» WORK INSTRUCTIONS
Below are records that must be duplicated exactly.

» ENTRIES SUPPLIED

+--

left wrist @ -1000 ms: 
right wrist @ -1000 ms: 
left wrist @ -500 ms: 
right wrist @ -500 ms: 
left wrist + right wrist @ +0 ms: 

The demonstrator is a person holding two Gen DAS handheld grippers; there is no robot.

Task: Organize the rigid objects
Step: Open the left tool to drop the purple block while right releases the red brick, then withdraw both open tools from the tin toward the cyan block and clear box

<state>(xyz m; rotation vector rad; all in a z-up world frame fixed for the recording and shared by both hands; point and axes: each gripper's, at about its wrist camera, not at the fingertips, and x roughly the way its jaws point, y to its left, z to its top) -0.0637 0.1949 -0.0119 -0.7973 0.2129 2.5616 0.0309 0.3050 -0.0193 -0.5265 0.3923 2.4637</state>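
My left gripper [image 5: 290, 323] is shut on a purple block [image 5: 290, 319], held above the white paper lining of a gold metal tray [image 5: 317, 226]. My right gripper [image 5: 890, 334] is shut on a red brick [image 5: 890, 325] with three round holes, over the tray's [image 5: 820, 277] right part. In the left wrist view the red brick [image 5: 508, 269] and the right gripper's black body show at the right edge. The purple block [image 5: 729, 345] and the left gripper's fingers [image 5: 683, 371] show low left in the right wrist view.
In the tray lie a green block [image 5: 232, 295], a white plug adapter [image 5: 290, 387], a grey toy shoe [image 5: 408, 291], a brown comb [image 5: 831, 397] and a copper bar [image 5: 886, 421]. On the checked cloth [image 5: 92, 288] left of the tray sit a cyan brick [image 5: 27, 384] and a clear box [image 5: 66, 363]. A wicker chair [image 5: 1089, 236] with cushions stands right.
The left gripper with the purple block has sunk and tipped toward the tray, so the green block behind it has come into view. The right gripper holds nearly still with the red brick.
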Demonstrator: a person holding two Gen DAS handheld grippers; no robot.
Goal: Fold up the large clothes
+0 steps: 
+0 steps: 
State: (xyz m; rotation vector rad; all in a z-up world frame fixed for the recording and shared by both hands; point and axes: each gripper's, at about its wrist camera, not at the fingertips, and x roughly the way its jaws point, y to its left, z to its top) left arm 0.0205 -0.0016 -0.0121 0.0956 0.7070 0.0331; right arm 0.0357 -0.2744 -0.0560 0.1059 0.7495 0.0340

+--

» WRITTEN ANSWER
left wrist @ -1000 ms: 
right wrist @ -1000 ms: 
left wrist @ -500 ms: 
right wrist @ -500 ms: 
left wrist + right wrist @ +0 ms: 

The demonstrator is a person holding two Gen DAS handheld grippers; there is no robot.

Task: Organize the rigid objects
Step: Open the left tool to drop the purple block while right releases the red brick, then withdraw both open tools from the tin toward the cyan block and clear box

<state>(xyz m; rotation vector rad; all in a z-up world frame fixed for the recording and shared by both hands; point and axes: each gripper's, at about its wrist camera, not at the fingertips, and x roughly the way its jaws point, y to its left, z to its top) -0.0637 0.1949 -0.0119 -0.7973 0.2129 2.5616 0.0309 0.3050 -0.0193 -0.5265 0.3923 2.4637</state>
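My left gripper [image 5: 290, 323] is shut on a purple block [image 5: 290, 319], held above the white paper lining of a gold metal tray [image 5: 317, 226]. My right gripper [image 5: 890, 334] is shut on a red brick [image 5: 890, 325] with three round holes, over the tray's [image 5: 820, 277] right part. In the left wrist view the red brick [image 5: 508, 269] and the right gripper's black body show at the right edge. The purple block [image 5: 729, 345] and the left gripper's fingers [image 5: 683, 371] show low left in the right wrist view.
In the tray lie a green block [image 5: 232, 295], a white plug adapter [image 5: 290, 387], a grey toy shoe [image 5: 408, 291], a brown comb [image 5: 831, 397] and a copper bar [image 5: 886, 421]. On the checked cloth [image 5: 92, 288] left of the tray sit a cyan brick [image 5: 27, 384] and a clear box [image 5: 66, 363]. A wicker chair [image 5: 1089, 236] with cushions stands right.
The left gripper with the purple block has sunk and tipped toward the tray, so the green block behind it has come into view. The right gripper holds nearly still with the red brick.
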Demonstrator: a person holding two Gen DAS handheld grippers; no robot.
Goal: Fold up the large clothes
+0 steps: 
+0 steps: 
State: (xyz m; rotation vector rad; all in a z-up world frame fixed for the recording and shared by both hands; point and axes: each gripper's, at about its wrist camera, not at the fingertips, and x roughly the way its jaws point, y to its left, z to its top) left arm 0.0205 -0.0016 -0.0121 0.0956 0.7070 0.0331; right arm 0.0357 -0.2744 -0.0560 0.1059 0.7495 0.0340

Nothing else is part of this answer.